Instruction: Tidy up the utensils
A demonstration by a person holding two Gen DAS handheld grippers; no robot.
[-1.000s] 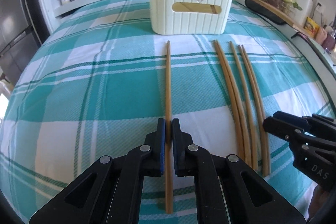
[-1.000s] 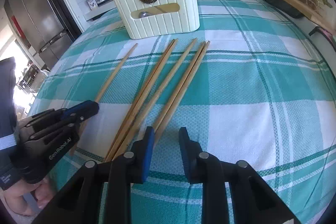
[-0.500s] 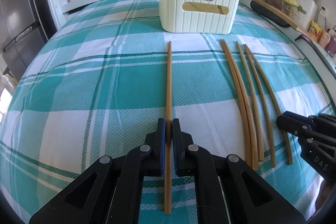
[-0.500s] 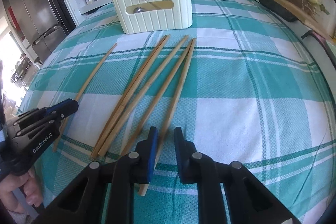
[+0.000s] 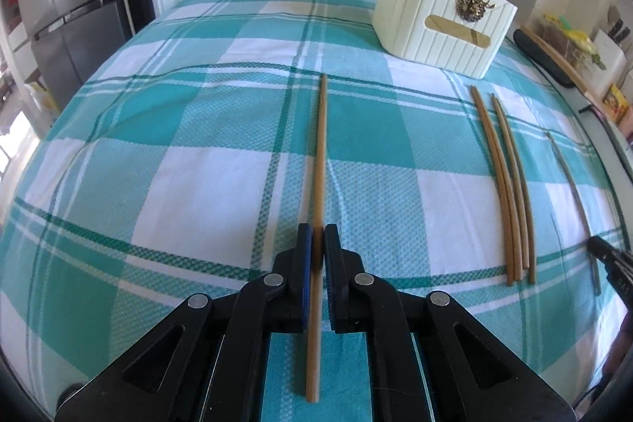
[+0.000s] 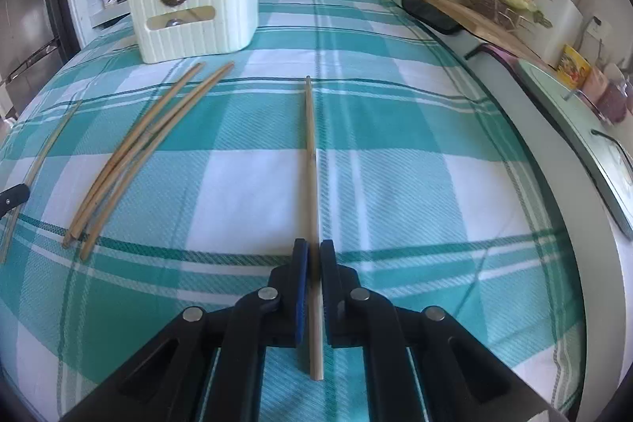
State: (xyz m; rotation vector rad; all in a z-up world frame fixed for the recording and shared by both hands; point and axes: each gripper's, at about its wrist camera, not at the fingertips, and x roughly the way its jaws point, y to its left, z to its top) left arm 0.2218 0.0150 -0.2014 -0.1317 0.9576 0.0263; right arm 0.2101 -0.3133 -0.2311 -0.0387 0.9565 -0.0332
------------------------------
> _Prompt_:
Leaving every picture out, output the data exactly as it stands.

> _Output of the task_:
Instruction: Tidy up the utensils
A demonstration by a person holding two Gen DAS handheld grippers; no robot.
[-1.000s] 
[-1.000s] 
[-0.500s] 
[-0.500s] 
[+0.000s] 
[+0.000s] 
State: (xyz m; rotation vector rad; all in a z-up world frame fixed for the recording and shared by both hands; point and axes: each gripper's, at about its wrist camera, not at the fingertips, and x roughly the way its jaws point, y to its left, z to its top) left arm 0.2218 0.0150 -0.2014 -0.1317 0.9576 0.0263; right arm 0.2101 -0.3133 -0.2311 -0.0387 0.9565 -0.0332

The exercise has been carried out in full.